Task = Please restate the data word for word, in full.

(Beginning of Given material)

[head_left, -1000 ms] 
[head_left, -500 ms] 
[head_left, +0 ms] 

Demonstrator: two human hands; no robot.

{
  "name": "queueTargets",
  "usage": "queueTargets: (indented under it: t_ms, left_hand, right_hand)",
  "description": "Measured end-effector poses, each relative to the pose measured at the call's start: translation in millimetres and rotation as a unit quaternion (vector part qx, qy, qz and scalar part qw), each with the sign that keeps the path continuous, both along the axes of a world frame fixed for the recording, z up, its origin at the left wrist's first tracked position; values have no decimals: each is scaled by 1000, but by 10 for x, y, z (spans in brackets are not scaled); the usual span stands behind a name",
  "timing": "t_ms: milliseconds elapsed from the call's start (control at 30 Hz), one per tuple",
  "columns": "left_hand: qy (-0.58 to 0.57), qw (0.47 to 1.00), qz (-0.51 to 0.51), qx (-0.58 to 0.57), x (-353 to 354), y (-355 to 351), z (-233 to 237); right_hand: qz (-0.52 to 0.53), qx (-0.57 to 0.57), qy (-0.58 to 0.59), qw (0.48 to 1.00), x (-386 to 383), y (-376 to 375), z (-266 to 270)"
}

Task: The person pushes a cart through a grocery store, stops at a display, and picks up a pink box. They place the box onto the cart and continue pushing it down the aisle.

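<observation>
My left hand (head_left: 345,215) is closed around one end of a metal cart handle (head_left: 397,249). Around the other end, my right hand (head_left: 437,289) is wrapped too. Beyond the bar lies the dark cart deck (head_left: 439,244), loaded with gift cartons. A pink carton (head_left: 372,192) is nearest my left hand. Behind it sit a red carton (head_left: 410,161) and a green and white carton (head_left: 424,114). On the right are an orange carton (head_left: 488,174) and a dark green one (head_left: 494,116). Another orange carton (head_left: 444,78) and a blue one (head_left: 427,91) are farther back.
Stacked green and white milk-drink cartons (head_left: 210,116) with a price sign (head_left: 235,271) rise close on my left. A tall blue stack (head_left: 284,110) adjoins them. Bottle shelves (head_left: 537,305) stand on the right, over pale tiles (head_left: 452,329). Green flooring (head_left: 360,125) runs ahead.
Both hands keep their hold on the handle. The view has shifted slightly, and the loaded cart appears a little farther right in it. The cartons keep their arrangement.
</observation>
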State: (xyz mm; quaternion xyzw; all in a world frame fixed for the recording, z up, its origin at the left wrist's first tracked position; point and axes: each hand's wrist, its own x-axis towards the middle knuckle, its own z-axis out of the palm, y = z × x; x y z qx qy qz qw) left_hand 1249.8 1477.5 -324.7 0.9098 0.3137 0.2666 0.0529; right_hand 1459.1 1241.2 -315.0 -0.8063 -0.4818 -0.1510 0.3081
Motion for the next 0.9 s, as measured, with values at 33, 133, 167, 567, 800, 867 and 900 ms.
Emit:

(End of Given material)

Response to the exercise =
[head_left, -1000 ms] 
[head_left, -500 ms] 
[head_left, +0 ms] 

Demonstrator: two human hands; no robot.

{
  "name": "queueTargets",
  "usage": "queueTargets: (indented under it: t_ms, left_hand, right_hand)",
  "description": "Measured end-effector poses, each relative to the pose measured at the call's start: translation in millimetres and rotation as a unit quaternion (vector part qx, qy, qz and scalar part qw), each with the sign that keeps the path continuous, both along the axes of a world frame fixed for the recording, z up, its origin at the left wrist's first tracked position; values have no decimals: each is scaled by 1000, but by 10 for x, y, z (spans in brackets are not scaled); the usual span stands behind a name",
  "timing": "t_ms: milliseconds elapsed from the call's start (control at 30 Hz), one per tuple",
  "columns": "left_hand: qy (-0.58 to 0.57), qw (0.47 to 1.00), qz (-0.51 to 0.51), qx (-0.58 to 0.57), x (-353 to 354), y (-355 to 351), z (-233 to 237); right_hand: qz (-0.52 to 0.53), qx (-0.57 to 0.57), qy (-0.58 to 0.59), qw (0.48 to 1.00), x (-386 to 383), y (-376 to 375), z (-266 to 270)"
}

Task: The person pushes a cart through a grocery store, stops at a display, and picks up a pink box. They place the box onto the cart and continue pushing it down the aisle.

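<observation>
My left hand (head_left: 345,215) is closed around one end of a metal cart handle (head_left: 397,249). Around the other end, my right hand (head_left: 437,289) is wrapped too. Beyond the bar lies the dark cart deck (head_left: 439,244), loaded with gift cartons. A pink carton (head_left: 372,192) is nearest my left hand. Behind it sit a red carton (head_left: 410,161) and a green and white carton (head_left: 424,114). On the right are an orange carton (head_left: 488,174) and a dark green one (head_left: 494,116). Another orange carton (head_left: 444,78) and a blue one (head_left: 427,91) are farther back.
Stacked green and white milk-drink cartons (head_left: 210,116) with a price sign (head_left: 235,271) rise close on my left. A tall blue stack (head_left: 284,110) adjoins them. Bottle shelves (head_left: 537,305) stand on the right, over pale tiles (head_left: 452,329). Green flooring (head_left: 360,125) runs ahead.
Both hands keep their hold on the handle. The view has shifted slightly, and the loaded cart appears a little farther right in it. The cartons keep their arrangement.
</observation>
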State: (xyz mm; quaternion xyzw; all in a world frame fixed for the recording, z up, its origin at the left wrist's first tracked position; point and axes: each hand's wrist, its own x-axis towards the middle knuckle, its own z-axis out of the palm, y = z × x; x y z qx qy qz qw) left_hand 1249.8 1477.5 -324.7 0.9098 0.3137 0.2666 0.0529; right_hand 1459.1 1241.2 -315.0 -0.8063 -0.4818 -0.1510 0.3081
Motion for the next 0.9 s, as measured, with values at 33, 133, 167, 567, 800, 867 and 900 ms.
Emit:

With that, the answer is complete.